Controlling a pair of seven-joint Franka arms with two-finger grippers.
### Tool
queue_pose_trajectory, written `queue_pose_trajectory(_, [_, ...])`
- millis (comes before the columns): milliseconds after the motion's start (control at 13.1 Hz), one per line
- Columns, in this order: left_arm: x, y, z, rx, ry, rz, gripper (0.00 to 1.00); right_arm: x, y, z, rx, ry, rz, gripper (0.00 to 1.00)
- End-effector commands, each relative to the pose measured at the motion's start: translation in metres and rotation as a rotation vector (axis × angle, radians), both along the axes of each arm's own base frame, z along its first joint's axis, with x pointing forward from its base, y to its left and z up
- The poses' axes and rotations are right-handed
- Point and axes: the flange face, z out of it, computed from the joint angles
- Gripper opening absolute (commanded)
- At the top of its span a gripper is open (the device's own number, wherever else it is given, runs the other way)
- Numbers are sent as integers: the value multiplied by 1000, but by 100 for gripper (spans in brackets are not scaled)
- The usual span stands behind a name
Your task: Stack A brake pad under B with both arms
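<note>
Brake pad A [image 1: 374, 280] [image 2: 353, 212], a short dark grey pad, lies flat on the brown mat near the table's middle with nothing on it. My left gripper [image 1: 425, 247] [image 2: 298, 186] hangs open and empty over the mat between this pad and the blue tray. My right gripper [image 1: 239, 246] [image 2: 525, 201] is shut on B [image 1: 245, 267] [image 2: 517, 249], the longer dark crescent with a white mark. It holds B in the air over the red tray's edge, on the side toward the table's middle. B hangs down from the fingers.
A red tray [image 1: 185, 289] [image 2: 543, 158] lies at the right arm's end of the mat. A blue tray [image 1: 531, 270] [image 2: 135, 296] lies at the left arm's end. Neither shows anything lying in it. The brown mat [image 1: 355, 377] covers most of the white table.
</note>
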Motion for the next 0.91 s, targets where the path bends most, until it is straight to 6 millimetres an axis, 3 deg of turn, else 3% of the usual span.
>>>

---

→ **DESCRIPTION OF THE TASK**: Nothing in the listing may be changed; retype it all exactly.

→ **PROBLEM SOLUTION**:
Controlling a pair of seven-joint Franka arms with two-finger grippers.
### Tool
queue_pose_trajectory, written `queue_pose_trajectory(_, [_, ...])`
- millis (comes before the columns): milliseconds after the motion's start (control at 13.1 Hz), one per line
- Columns, in this order: left_arm: x, y, z, rx, ry, rz, gripper (0.00 to 1.00); right_arm: x, y, z, rx, ry, rz, gripper (0.00 to 1.00)
- End-effector commands, each relative to the pose measured at the motion's start: translation in metres and rotation as a rotation vector (axis × angle, radians), both along the axes of each arm's own base frame, z along its first joint's axis, with x pointing forward from its base, y to its left and z up
- The poses' axes and rotations are right-handed
- Point and axes: the flange face, z out of it, computed from the joint angles
- Gripper opening absolute (commanded)
- At the top of its span a gripper is open (the device's own number, wherever else it is given, runs the other way)
- Numbers are sent as integers: the value multiplied by 1000, but by 100 for gripper (spans in brackets are not scaled)
- The usual span stands behind a name
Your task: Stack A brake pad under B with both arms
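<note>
Brake pad A [image 1: 374, 280] [image 2: 353, 212], a short dark grey pad, lies flat on the brown mat near the table's middle with nothing on it. My left gripper [image 1: 425, 247] [image 2: 298, 186] hangs open and empty over the mat between this pad and the blue tray. My right gripper [image 1: 239, 246] [image 2: 525, 201] is shut on B [image 1: 245, 267] [image 2: 517, 249], the longer dark crescent with a white mark. It holds B in the air over the red tray's edge, on the side toward the table's middle. B hangs down from the fingers.
A red tray [image 1: 185, 289] [image 2: 543, 158] lies at the right arm's end of the mat. A blue tray [image 1: 531, 270] [image 2: 135, 296] lies at the left arm's end. Neither shows anything lying in it. The brown mat [image 1: 355, 377] covers most of the white table.
</note>
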Motion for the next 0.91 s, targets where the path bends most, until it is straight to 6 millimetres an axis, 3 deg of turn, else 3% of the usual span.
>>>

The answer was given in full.